The only other Mac that matches the speed reported is the iMacPro. The iMacPro uses RAW SSD chips in parallel with no onboard controller to achieve these crazy speeds. The custom T-2 acts as the controller instead of the CPU and the T-2 chip handles all of the encryption on the fly, again instead of the CPU.

I doubt you're going to find that in any PC laptop. So far, since Apple began using NVMe no one has shipped a laptop will faster transfer speeds. I remember reading that on ArsTechnica.
[doublepost=1531776749][/doublepost]
Yes, instant cloning makes a file duplication instantaneous. Why would MacRumors acknowledge this and say "a win is a win"? Ridiculous. They need to perform an actual file copy to benchmark the SSD speed. Smells like click bait.
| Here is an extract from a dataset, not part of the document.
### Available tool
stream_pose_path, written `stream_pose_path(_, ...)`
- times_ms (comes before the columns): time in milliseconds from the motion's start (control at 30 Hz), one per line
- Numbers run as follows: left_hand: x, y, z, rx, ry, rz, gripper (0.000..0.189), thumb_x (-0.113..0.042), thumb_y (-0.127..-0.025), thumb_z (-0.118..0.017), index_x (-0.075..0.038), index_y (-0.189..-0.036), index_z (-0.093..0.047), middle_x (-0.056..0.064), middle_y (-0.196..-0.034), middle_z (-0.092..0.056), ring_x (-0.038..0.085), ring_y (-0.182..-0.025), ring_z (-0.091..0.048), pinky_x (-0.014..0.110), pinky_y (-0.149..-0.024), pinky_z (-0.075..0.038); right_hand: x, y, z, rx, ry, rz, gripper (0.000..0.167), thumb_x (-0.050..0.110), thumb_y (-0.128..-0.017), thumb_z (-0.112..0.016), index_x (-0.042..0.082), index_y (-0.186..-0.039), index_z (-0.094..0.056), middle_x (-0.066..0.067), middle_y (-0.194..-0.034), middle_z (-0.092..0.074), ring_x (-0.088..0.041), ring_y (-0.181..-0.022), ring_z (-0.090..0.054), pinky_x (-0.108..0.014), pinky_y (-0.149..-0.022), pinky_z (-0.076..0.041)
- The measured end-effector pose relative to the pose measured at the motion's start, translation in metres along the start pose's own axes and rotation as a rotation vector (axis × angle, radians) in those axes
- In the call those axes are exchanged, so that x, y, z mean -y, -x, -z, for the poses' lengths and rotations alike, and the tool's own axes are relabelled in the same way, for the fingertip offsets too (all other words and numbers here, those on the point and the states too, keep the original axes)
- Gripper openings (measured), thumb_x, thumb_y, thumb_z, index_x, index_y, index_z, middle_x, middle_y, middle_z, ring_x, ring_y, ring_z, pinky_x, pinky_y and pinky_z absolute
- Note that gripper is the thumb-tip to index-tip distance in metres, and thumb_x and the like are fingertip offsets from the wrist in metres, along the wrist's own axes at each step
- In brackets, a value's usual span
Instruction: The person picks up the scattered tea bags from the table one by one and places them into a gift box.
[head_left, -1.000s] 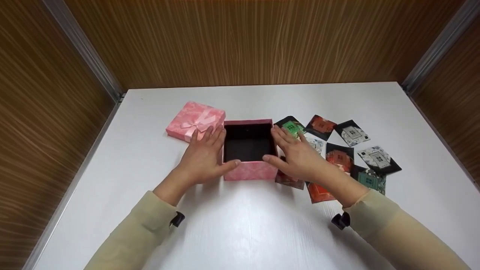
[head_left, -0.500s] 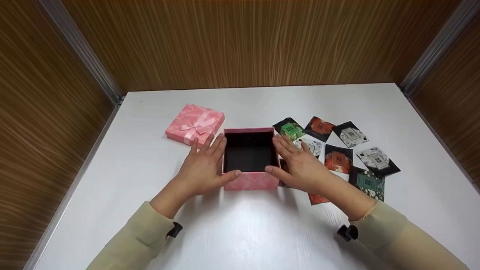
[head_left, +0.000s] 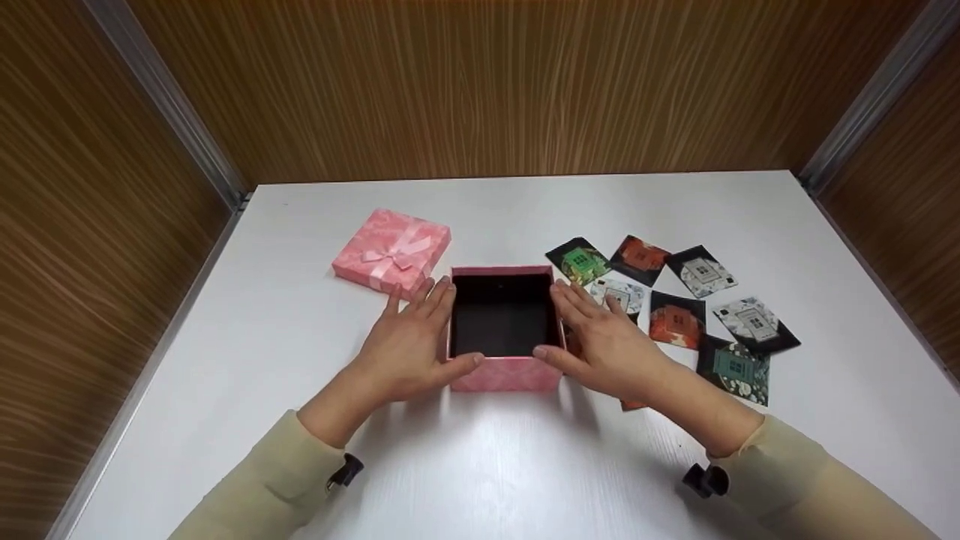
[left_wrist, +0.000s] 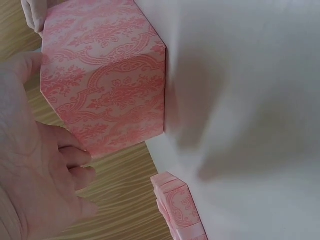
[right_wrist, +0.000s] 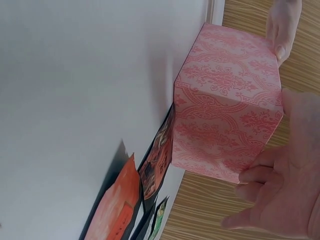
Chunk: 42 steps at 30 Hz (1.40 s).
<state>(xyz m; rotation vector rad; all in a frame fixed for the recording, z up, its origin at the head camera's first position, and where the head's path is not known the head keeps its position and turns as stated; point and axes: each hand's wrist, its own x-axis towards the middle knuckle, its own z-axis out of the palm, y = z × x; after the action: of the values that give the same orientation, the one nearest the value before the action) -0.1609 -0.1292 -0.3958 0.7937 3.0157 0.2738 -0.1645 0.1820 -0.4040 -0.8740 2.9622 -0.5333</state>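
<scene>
A pink patterned box (head_left: 506,375) without its lid stands upright on the white table, its dark inside facing up. My left hand (head_left: 405,349) lies along its left side, fingers straight, with the thumb at the front rim. On the opposite side, my right hand (head_left: 611,349) mirrors it, fingertips at the right rim and thumb at the front corner. In the left wrist view, the fingers (left_wrist: 75,156) meet the box near its top edge. A pink lid (head_left: 394,251) with a ribbon bow lies behind my left hand.
Several flat printed sachets (head_left: 676,321), in black, orange, green and white, lie spread on the right of the table (head_left: 480,465); some are partly under my right hand and forearm. Wood-grain panels (head_left: 480,90) enclose the back and sides.
Both hands have moved toward my body with the box between them. The box has slid away from beside the lid, which stays put, as do the sachets.
</scene>
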Motion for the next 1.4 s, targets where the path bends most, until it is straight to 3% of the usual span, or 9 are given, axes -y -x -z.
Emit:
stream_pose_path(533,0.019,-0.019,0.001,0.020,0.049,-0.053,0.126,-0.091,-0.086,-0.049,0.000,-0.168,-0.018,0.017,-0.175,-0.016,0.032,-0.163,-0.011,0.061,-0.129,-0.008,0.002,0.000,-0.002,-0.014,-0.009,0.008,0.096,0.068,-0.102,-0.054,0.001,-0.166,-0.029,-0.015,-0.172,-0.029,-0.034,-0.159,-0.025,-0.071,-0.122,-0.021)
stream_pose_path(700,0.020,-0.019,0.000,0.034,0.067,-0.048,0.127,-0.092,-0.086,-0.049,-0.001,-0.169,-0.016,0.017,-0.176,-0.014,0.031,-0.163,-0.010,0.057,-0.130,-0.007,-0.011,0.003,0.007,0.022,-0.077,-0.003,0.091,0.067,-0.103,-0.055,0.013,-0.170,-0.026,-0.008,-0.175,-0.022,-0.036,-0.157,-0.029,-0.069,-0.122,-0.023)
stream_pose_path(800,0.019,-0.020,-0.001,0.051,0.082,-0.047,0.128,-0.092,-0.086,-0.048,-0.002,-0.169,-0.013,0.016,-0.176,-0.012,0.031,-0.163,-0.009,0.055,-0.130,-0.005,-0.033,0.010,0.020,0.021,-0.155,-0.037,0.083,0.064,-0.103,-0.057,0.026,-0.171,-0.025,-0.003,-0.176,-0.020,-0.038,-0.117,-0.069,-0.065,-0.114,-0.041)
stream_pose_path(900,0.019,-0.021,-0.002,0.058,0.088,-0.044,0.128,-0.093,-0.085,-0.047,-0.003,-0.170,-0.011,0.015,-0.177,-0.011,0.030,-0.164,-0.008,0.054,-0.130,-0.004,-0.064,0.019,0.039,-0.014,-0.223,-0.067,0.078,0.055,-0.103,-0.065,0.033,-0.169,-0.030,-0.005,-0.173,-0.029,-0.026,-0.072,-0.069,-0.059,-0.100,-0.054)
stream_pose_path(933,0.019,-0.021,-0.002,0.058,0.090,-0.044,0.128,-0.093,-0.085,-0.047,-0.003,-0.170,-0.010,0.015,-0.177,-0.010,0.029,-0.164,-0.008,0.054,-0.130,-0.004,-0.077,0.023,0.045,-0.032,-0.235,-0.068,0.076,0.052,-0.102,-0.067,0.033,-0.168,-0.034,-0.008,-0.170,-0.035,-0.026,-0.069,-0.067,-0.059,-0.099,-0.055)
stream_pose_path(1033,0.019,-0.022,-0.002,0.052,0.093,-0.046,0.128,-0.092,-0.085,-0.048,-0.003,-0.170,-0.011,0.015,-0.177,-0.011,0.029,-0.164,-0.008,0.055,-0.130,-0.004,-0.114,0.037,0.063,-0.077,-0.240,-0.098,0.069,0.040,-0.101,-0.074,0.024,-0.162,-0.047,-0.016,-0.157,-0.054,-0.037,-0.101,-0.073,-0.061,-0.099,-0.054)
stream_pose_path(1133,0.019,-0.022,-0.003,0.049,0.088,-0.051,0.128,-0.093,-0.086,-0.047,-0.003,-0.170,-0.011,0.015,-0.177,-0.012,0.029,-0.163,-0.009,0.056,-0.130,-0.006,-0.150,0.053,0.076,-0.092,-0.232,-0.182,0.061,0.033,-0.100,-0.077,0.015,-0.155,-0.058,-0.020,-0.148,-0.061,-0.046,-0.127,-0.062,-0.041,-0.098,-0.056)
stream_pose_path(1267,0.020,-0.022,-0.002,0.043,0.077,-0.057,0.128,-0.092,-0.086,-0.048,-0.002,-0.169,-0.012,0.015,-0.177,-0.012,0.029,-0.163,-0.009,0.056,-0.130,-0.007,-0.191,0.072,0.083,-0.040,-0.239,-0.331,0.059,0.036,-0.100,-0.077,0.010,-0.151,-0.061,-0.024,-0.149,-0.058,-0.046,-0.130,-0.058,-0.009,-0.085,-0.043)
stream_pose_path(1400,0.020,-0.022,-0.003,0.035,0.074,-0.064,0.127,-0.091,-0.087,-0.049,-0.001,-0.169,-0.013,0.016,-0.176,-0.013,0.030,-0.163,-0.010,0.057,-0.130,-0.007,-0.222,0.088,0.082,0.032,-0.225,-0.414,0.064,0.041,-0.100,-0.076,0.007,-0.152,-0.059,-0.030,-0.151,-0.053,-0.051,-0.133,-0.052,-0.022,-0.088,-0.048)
It is stated in the article (original article which was Laptop Mag) that it was benchmarked with Black Magic and that test does not use the APFS clone feature.

I've also seen similar benchmarks for the iMacPro (Are Technica) which appears to use the same configuration, two raw SSDs in parallel with no controller on-board, the T-2 chip acts as the controller and handle on the-the-fly encryption.
 
I've extended the life of my 2010 MacBook Pro (back when that term actually meant something) by easily upgrading the drive and memory. No can do with this new "Pro" *cough cough* machine.
Lol oh you mean when Apple finally realized that the confusion of an AluMacBook was the same design and spec of an AluMacBook Pro both at 13”?

Give us a break with that one please.

Pro was earned when Apple caught up with the competition offering 2GB VRAM or more.